__Exercise details__
Return every line below as is, leaving out the pictures.

+++

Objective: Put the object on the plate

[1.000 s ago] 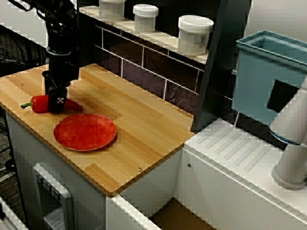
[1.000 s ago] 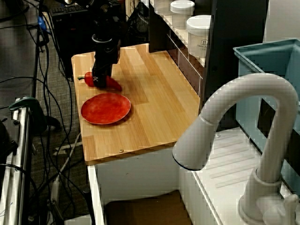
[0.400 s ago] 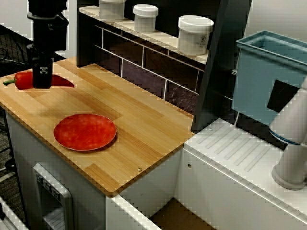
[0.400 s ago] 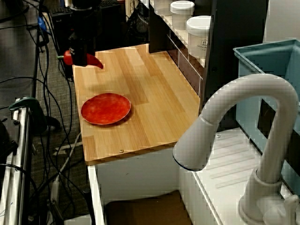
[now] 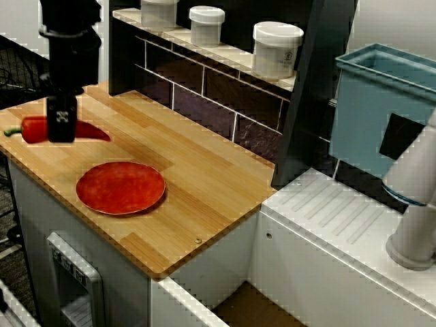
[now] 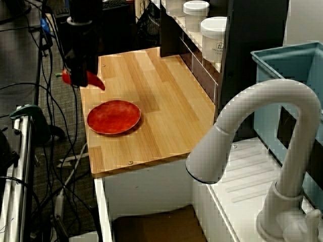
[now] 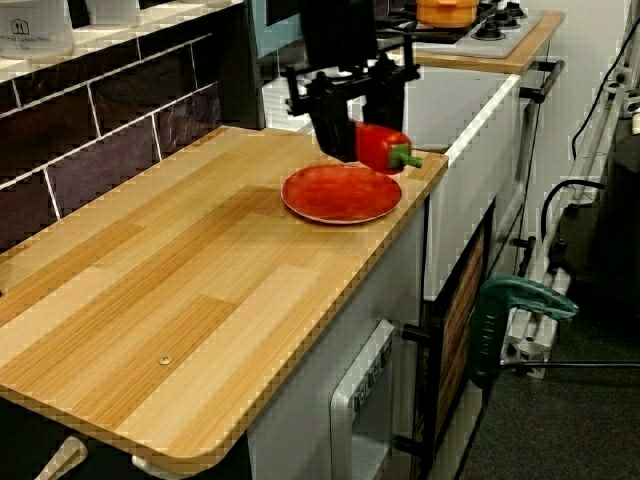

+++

__Written answer__
Objective: Put the object on the plate

[1.000 s ago] 
[1.000 s ago] 
[0.400 s ago] 
[0.400 s ago] 
[now] 
[now] 
[now] 

No further output is needed for the exercise.